The bus finally pulled into transit about two hours later. The big 'Welcome to North Carolina' sign about an hour back, was like a punch in the stomach that this was now my reality and my life. It seemed like a small town, but acquainted.
I waited my turn to get off the bus as I let the older couple and a group full of children exits the bus first. I stepped off the bus and felt the warm breeze kiss my cheek and I thought I felt heaven. I walked over and retrieved my baggage from underneath the bus and looked around for some direction. I saw a small diner across the way and picked up my heavy bag and made my way.
As I looked at others in this town, however humble it might be. Their every day attire was like my Sunday's best. I swayed my hips a little as I took the curb with ease and felt more then out of place when I stepped inside that diner. I looked around as everyone stared and found an open table for one in the back. I swerved in and out of the tables trying my hardest not to bump anything, I made it back to the open table and placed my bag down and a took a seat, removing my red hat and placed it a top my suit case and picked up the menu.
"Can I help you?" A young voice asked. My eyes skimmed the menu, I was a little frightened to look up and see what was in front of me.

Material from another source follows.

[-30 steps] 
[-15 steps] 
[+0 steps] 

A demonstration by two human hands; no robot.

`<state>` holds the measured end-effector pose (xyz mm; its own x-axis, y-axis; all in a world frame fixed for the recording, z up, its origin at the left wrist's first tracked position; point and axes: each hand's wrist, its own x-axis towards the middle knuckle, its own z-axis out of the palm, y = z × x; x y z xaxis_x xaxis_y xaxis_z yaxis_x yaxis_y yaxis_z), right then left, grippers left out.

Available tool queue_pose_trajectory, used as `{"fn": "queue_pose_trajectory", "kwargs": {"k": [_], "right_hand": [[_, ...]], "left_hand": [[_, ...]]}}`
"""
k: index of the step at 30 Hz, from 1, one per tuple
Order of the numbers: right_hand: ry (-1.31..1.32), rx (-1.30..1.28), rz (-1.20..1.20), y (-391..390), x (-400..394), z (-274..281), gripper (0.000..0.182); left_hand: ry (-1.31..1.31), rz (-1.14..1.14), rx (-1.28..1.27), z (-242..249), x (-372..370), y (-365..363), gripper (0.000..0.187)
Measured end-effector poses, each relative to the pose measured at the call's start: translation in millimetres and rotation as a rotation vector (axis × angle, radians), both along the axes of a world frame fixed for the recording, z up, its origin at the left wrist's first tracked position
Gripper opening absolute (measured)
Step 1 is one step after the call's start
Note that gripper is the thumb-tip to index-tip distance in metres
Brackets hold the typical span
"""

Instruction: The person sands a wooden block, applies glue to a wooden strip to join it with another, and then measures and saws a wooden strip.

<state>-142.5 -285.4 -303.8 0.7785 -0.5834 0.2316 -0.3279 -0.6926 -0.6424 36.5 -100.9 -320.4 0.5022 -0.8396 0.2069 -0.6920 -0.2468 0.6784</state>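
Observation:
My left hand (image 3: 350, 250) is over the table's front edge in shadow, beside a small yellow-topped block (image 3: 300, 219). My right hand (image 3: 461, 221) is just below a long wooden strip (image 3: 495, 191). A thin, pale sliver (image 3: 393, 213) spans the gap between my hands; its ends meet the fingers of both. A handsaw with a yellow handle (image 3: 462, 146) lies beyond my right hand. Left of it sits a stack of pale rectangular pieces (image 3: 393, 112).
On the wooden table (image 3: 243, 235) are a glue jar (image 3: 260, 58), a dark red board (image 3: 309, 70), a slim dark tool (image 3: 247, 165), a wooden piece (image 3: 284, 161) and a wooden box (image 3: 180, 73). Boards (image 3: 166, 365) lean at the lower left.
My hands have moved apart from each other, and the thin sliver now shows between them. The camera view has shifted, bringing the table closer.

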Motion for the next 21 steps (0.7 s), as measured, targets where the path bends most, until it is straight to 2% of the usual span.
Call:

"Um, yes can I please have a turkey on rye with light mayo, and an iced tea?" I asked finally closing the menu and seeing my waiter. It was a young boy. Didn't look much past thirteen.
"Yes, would you like your tea sweetened?" He asked with a nervous smile. I smiled back and nodded and added a thank you as I began to remove my gloves.
My heart was heavy, but I didn't let it show. I sat, as I was taught, back straight, legs crossed underneath me and chin parallel to the floor. When people began to stare and decided to sit more comfortable letting the arch in my back slide out and my head just hanging normal like.
The young man brought my food and I paid him for it. I ate just damn near everything and would have licked that plate if I knew people weren't watching me. I finished off my tea, and headed outside with my bag in tow. I waited nearly an hour before a taxicab picked me up to which I made carry my bag the three feet to the truck and got in the car, once again sitting. I gave him the address and tried to relax, as the seats were more comfortable then the old bus.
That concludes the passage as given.